[Stored items from a collection]

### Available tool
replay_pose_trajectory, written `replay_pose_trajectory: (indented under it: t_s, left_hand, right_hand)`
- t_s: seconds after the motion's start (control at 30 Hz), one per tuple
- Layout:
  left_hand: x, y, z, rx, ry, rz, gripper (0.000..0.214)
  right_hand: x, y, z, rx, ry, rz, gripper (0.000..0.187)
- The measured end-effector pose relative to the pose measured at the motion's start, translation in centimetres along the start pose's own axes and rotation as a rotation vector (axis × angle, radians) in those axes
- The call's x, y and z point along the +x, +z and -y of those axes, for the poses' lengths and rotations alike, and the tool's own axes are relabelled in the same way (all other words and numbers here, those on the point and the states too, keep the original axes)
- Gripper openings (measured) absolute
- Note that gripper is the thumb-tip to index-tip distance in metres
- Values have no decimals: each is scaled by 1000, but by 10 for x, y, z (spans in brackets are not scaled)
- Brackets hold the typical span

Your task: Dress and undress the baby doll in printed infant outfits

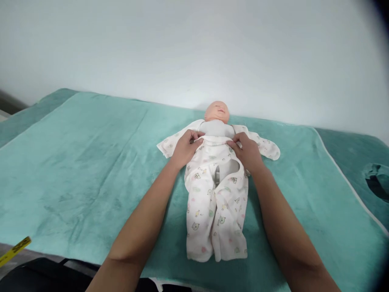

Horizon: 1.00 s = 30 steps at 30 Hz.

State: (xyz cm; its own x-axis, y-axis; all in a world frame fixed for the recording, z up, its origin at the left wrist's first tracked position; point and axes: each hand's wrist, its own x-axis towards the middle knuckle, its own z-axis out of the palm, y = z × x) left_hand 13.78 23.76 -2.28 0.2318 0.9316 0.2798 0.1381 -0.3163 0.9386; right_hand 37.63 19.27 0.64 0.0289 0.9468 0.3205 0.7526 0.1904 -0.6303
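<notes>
A baby doll (217,112) lies on its back, head toward the wall. It wears a white printed jacket (267,148), its sleeves spread to both sides, and white printed baby trousers (200,219) with an opening at the crotch. Pinched between the thumb and fingers of my left hand (189,145) is the left end of the trousers' waistband. My right hand (245,149) grips the same waistband at its right end. Between my hands the band lies across the doll's grey-white torso (216,128). The doll's feet do not show.
Teal cloth (91,170) covers the table beneath the doll, with a pale-edged seam at the right. A white wall (182,48) rises directly behind. At the lower left are a black bag-like item (45,275) and a yellow strip (15,250). A dark round opening (378,182) shows at far right.
</notes>
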Motion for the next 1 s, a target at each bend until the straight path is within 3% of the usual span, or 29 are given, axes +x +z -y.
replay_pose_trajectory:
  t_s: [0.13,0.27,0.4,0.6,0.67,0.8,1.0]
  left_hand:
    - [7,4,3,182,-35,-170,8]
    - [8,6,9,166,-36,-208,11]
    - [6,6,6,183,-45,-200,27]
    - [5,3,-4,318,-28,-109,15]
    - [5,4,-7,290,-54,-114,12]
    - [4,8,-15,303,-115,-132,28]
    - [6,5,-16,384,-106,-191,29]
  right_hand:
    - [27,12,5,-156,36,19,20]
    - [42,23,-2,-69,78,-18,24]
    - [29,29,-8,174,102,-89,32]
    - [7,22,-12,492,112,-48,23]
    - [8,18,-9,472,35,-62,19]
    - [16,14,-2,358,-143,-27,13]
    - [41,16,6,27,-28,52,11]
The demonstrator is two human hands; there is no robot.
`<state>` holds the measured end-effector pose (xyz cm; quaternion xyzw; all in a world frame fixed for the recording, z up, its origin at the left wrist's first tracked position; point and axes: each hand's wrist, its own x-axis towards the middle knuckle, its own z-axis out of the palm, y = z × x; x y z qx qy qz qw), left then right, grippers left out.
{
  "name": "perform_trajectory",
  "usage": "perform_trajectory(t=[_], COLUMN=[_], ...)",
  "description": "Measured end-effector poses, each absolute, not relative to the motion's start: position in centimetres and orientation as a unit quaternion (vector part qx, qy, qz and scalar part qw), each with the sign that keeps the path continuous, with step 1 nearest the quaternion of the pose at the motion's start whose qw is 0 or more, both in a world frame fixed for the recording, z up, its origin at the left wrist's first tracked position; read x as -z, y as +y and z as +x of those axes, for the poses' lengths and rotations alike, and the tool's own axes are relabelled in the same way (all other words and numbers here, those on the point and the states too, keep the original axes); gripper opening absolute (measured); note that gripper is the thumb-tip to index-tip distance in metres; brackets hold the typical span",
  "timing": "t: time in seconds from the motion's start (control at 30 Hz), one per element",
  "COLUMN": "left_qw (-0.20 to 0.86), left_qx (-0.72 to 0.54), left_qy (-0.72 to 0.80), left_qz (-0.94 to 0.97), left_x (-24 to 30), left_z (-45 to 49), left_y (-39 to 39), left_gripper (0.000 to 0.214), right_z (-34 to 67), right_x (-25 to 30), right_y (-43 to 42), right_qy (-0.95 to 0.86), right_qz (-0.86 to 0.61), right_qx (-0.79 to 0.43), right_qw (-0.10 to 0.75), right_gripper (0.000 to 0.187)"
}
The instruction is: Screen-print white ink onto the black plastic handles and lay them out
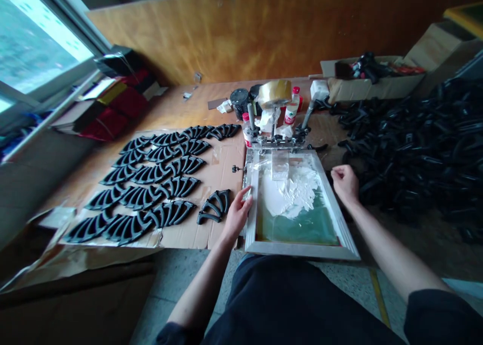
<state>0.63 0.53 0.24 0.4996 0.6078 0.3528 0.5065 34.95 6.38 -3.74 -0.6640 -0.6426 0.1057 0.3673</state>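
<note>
L hand (237,215) lay open, fingers (246,196) resting on the L rail of the alum. screen frame (302,251), not clamped; R hand (345,182) was curled together, empty, just beside the R rail. Frame sat in a hinge clamp (277,141) on the wood bench (211,96), white ink (290,191) heaped on mesh. Risk: tipping frame could slide ink toward rail or foul loose black parts (213,206) close by L. Room was tight, black heap (415,144) crowding R side
</note>
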Motion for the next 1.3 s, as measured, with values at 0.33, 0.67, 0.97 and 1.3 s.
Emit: perform_trajectory(t=[0.33,0.67,0.97,1.3], left_qw=[0.425,0.425,0.448,0.555], left_qx=[-0.228,-0.216,-0.233,-0.324], left_qy=[0.664,0.674,0.665,0.589], left_qz=[0.571,0.564,0.551,0.49], left_x=[6.5,6.5,5.6,-2.0], left_z=[0.1,0.1,0.2,0.3], left_y=[1.4,1.4,1.1,1.4], left_gripper=[0.057,0.056,0.056,0.067], right_z=[23.1,26.2,25.9,29.0], right_x=[-0.2,0.4,2.7,-3.5], right_y=[7.7,3.5,1.4,12.2], right_qy=[-0.827,-0.925,-0.917,-0.765], right_qz=[-0.536,-0.326,-0.325,-0.562], right_qx=[-0.091,-0.17,-0.132,-0.097], right_qw=[0.146,0.093,0.187,0.3], right_gripper=[0.01,0.016,0.025,0.04])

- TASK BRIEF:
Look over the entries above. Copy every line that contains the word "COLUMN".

- EXPECTED ANSWER:
  "usage": "perform_trajectory(t=[_], COLUMN=[_], ...)",
  "COLUMN": "left_qw (-0.20 to 0.86), left_qx (-0.72 to 0.54), left_qy (-0.72 to 0.80), left_qz (-0.94 to 0.97), left_x (-24 to 30), left_z (-45 to 49), left_y (-39 to 39), left_gripper (0.000 to 0.214), right_z (-34 to 67), right_x (-25 to 30), right_y (-43 to 42), right_qy (-0.95 to 0.86), right_qz (-0.86 to 0.61), right_qx (-0.79 to 0.43), right_qw (-0.10 to 0.75), right_gripper (0.000 to 0.187)"

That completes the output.